This golden roasted new potatoes recipe with creamy avocado dip is a healthy side dish ready in 45 minutes, perfect for summer gatherings. The crispy, herb-roasted potatoes are dunked into a smooth, garlic-infused avocado sauce for an addictive texture combination.
Preheat your oven to 400°F (200°C) and line a large baking sheet with parchment paper for easy cleanup.
In a large bowl, toss the halved new potatoes with olive oil, dried rosemary, sea salt, and black pepper until they are evenly coated.
Spread the potatoes in a single layer on the baking sheet, cut side down, to ensure they get crispy edges.
Roast in the preheated oven for 25 to 30 minutes, or until the potatoes are tender inside and golden brown on the outside.
While the potatoes are roasting, prepare the dip by placing the avocado flesh into a medium bowl and mashing it with a fork until mostly smooth.
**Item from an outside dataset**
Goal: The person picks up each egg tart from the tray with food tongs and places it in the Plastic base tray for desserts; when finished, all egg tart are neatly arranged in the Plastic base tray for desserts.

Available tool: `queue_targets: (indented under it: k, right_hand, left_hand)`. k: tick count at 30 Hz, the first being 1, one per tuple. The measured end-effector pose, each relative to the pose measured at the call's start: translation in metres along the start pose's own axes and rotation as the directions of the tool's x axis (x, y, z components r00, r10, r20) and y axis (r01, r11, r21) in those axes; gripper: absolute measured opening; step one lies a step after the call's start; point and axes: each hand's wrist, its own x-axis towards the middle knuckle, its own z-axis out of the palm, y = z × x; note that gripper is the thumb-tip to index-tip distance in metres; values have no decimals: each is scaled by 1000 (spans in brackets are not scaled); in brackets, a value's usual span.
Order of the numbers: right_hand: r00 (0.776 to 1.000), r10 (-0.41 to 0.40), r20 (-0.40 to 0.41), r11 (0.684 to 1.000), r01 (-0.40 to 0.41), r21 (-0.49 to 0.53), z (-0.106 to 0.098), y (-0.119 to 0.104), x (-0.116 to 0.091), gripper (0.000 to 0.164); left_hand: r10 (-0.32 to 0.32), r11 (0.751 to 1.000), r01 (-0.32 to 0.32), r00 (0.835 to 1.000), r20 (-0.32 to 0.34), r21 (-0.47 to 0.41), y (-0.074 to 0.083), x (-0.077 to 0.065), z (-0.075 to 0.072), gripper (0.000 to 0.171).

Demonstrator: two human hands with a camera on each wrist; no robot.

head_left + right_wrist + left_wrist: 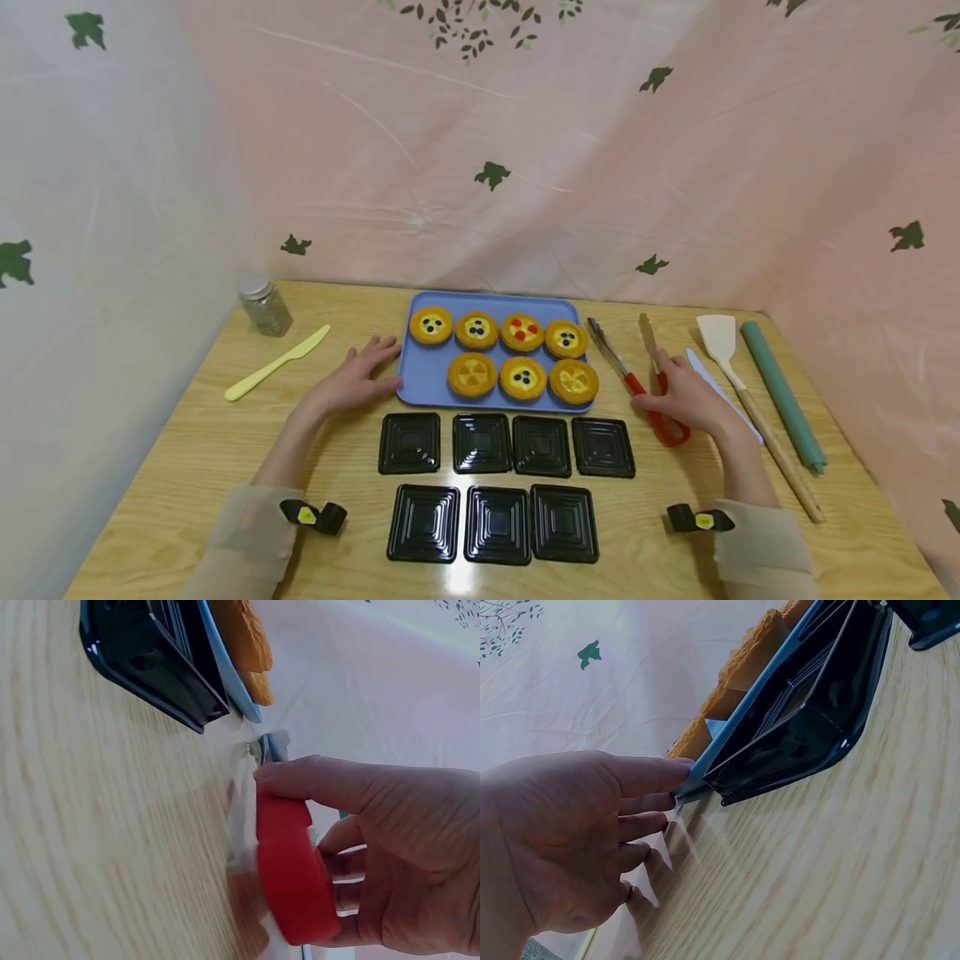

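My right hand [682,392] holds a pair of red-handled tongs [669,429], thumb on one arm and fingers on the other. The tongs' metal arms are spread, tips toward the wall. In the right wrist view, the thumb lies on the red handle [296,877]. My left hand [356,379] is at the left edge of a blue tray [427,371], fingers extended; thumb and fingertips touch or nearly touch the rim. Several egg tarts [472,375] stand on the tray in two rows, some topped with blueberries, one with red pieces [522,332].
Several black square plastic trays [408,443] lie in two rows in front. Left are a yellow knife [277,364] and a lidded glass jar [266,308]. Right are a light blue knife [708,379], a white spatula [717,335] and a green roll [783,396]. A pink cloth wall [420,208] stands behind.
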Motion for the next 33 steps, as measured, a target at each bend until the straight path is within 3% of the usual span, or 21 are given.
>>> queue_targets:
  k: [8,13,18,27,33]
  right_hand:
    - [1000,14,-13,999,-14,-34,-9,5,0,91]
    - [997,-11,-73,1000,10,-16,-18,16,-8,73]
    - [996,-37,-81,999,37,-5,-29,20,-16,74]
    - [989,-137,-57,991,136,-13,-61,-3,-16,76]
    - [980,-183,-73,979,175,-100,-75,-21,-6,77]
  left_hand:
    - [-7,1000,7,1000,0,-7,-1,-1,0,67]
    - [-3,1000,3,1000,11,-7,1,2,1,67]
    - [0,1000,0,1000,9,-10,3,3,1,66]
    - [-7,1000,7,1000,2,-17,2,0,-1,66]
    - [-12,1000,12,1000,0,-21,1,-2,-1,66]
Stir in the Greek yogurt, fresh lemon juice, and minced garlic into the mashed avocado until the mixture is creamy and well combined.
Fold in the chopped fresh chives and taste the dip, adding a pinch more salt or lemon juice if desired.
Once the potatoes are done, remove them from the oven and let them cool slightly for about 5 minutes before handling.
Transfer the warm roasted potatoes to a serving platter alongside the bowl of cool avocado dip.
Serve immediately as a delightful appetizer or side dish, garnishing with extra chives if desired.